Beanstalk is not much more than a collection of calls to various AWS services, such as autoscaling, S3, and EC2, among many others, and some scripts and routing that make deploying new application versions easy. If you approach it with that understanding, its structure makes more sense:

  1. Beanstalk comes with stock AMIs, but you can deploy custom ones as well. Bake your IIS settings into an AMI (be sure to base it upon a stock Beanstalk AMI), and they will persist through all auto-scaling operations. This only applies to server configuration. New versions of your application shouldn't be baked into the AMI, and are propagated to your servers via beanstalk itself.

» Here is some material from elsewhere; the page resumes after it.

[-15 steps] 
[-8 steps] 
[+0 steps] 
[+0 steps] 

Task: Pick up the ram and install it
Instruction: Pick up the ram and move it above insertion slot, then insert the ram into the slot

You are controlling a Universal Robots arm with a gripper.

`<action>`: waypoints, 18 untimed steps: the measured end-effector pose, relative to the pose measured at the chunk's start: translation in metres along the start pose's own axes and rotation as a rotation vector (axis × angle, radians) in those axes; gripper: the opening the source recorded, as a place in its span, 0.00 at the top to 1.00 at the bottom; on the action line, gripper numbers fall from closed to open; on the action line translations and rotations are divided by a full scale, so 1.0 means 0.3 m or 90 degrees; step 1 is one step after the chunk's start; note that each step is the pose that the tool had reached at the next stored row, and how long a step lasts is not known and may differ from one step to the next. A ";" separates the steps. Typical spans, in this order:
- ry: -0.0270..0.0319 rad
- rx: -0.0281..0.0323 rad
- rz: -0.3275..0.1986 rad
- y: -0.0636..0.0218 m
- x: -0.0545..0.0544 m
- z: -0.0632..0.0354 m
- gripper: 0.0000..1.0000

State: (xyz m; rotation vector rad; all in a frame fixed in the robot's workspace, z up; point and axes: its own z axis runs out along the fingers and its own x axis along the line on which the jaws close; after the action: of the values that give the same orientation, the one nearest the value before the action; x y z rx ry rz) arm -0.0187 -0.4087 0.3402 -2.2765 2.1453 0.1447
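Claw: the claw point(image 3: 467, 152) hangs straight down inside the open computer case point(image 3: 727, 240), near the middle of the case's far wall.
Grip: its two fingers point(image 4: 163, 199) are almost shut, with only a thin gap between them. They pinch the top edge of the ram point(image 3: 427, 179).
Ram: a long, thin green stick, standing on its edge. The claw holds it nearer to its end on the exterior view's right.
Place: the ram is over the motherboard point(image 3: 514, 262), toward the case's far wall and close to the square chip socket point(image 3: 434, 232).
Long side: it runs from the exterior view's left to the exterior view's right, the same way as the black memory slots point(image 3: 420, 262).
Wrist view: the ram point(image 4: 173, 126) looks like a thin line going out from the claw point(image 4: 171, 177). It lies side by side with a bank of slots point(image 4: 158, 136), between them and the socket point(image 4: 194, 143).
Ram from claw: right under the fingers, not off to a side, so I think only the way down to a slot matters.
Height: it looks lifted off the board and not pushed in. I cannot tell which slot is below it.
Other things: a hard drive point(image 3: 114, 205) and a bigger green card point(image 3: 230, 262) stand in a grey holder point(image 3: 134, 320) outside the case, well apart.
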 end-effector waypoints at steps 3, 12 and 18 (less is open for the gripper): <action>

  2. Making configuration changes on the servers once they're instantiated is an anti-pattern. Changing one will not propagate those changes to the others. Instead, you should cut an AMI for the new configuration, spin up a second environment, and change the domain routing to make a zero-downtime switch. This is quite counterintuitive the first time you do it, particularly if you're accustomed to datacenter deployments. It is possible to avoid the routing change by altering an environment's AMI after instantiation, but it will be interruptive.

I'm afraid I don't quite know what you mean by question 3. To what data are you referring? If you can let me know in comments and I'll be happy to edit this answer with anything I know.